(AIM OF THE TASK):
All lines in the data below carrying the string "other" are to be located and copied.

════════════════

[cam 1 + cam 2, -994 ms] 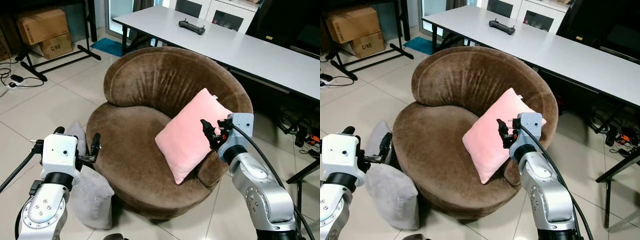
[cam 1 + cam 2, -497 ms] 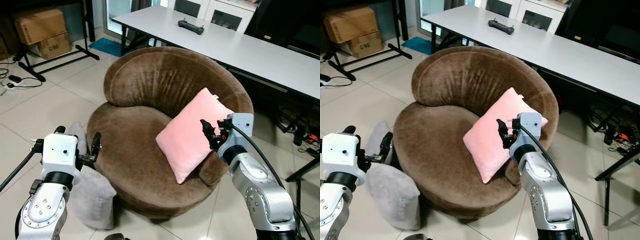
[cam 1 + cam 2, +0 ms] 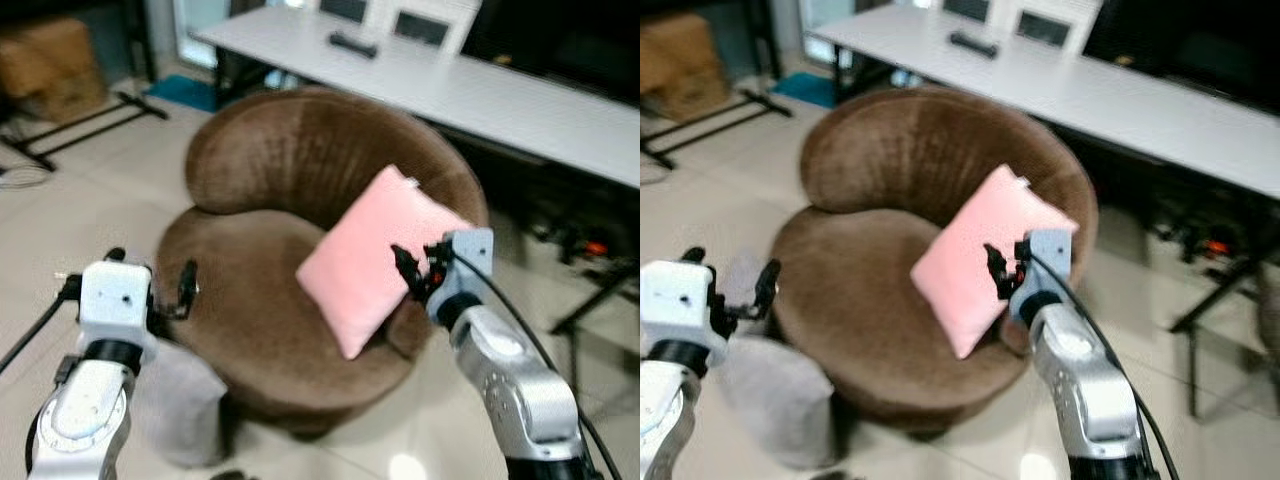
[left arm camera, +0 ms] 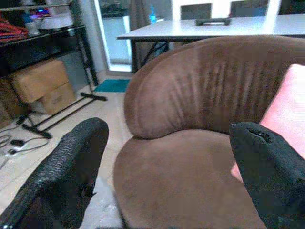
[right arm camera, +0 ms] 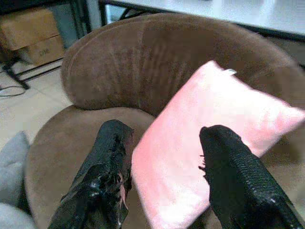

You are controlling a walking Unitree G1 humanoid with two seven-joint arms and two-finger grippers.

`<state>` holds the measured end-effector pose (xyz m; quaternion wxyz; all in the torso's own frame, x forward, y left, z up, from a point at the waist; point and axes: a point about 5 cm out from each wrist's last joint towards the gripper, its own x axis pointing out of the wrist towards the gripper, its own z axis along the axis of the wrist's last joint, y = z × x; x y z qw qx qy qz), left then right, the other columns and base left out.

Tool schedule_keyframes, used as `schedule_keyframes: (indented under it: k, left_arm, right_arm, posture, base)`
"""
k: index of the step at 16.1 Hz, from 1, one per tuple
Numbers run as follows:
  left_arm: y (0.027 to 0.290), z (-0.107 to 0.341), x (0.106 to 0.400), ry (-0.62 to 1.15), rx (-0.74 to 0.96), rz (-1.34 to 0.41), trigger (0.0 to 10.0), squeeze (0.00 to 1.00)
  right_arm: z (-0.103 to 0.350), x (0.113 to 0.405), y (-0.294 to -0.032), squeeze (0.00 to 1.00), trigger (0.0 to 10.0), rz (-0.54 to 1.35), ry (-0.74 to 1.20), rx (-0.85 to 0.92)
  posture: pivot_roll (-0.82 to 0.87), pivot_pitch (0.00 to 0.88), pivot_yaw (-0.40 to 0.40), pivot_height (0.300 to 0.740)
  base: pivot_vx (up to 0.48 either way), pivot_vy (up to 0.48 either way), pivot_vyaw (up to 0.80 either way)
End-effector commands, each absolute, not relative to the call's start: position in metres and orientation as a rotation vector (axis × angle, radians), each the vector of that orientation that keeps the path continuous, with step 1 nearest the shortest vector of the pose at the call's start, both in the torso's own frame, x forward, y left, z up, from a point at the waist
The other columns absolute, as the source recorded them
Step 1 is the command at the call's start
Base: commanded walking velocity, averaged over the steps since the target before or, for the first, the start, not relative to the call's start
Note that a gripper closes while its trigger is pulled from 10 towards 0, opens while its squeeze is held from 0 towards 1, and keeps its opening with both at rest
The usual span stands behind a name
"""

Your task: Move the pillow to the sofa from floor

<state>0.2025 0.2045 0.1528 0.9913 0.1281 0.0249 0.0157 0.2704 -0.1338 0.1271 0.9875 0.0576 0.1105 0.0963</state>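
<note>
Leaning on the brown sofa backrest: pink pillow. Right gripper spread open just before it, holding nothing. Left gripper open, empty. Blurry grey pillow, probably, on floor.

- Pink pillow: square, soft-surfaced cushion with a small white tag at its upper corner. It stands tilted on one corner, diamond-wise, on the seat of the sofa, leaning against the inner wall of the right-hand armrest.
- Sofa: round, brown, plush tub chair with a curved backrest that wraps round into low arms; its seat left of the pink pillow is bare. It stands on a pale tiled floor.
- Grey pillow: plain grey cushion, blurred, standing upright on the floor against the sofa's front left edge, outside the seat.
</note>
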Motion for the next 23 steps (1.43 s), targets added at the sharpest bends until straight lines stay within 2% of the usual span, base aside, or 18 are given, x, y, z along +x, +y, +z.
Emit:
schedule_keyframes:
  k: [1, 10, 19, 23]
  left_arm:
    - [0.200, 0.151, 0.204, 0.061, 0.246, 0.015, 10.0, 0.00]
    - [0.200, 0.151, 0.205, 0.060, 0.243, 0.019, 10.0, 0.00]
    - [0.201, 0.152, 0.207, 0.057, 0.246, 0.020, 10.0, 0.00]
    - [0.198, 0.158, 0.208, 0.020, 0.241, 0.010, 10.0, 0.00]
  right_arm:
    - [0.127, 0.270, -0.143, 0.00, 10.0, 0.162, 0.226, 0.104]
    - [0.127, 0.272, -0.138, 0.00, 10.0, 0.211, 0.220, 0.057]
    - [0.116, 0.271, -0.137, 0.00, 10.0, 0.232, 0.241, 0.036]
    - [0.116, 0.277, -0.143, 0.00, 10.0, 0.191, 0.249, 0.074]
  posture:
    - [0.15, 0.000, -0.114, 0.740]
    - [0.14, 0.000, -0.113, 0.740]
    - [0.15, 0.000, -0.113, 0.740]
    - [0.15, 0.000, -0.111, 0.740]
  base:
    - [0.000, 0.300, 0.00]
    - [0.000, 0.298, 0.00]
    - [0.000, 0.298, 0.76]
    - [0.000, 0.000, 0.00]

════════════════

(SOLUTION TO THIS TASK):
`<state>` holds the measured end-effector pose (xyz m; quaternion wxyz; all in the torso's own frame, x forward, y left, z up, from a point at the waist; point and axes: a point about 5 cm out from each wrist's last joint towards the gripper, its own x axis pointing out of the wrist towards the gripper, its own z axis along the axis of the wrist's last joint, y = z × x; x y z qw qx qy qz), left then right, the other columns and base left out.
The other columns absolute, as the source recorded them

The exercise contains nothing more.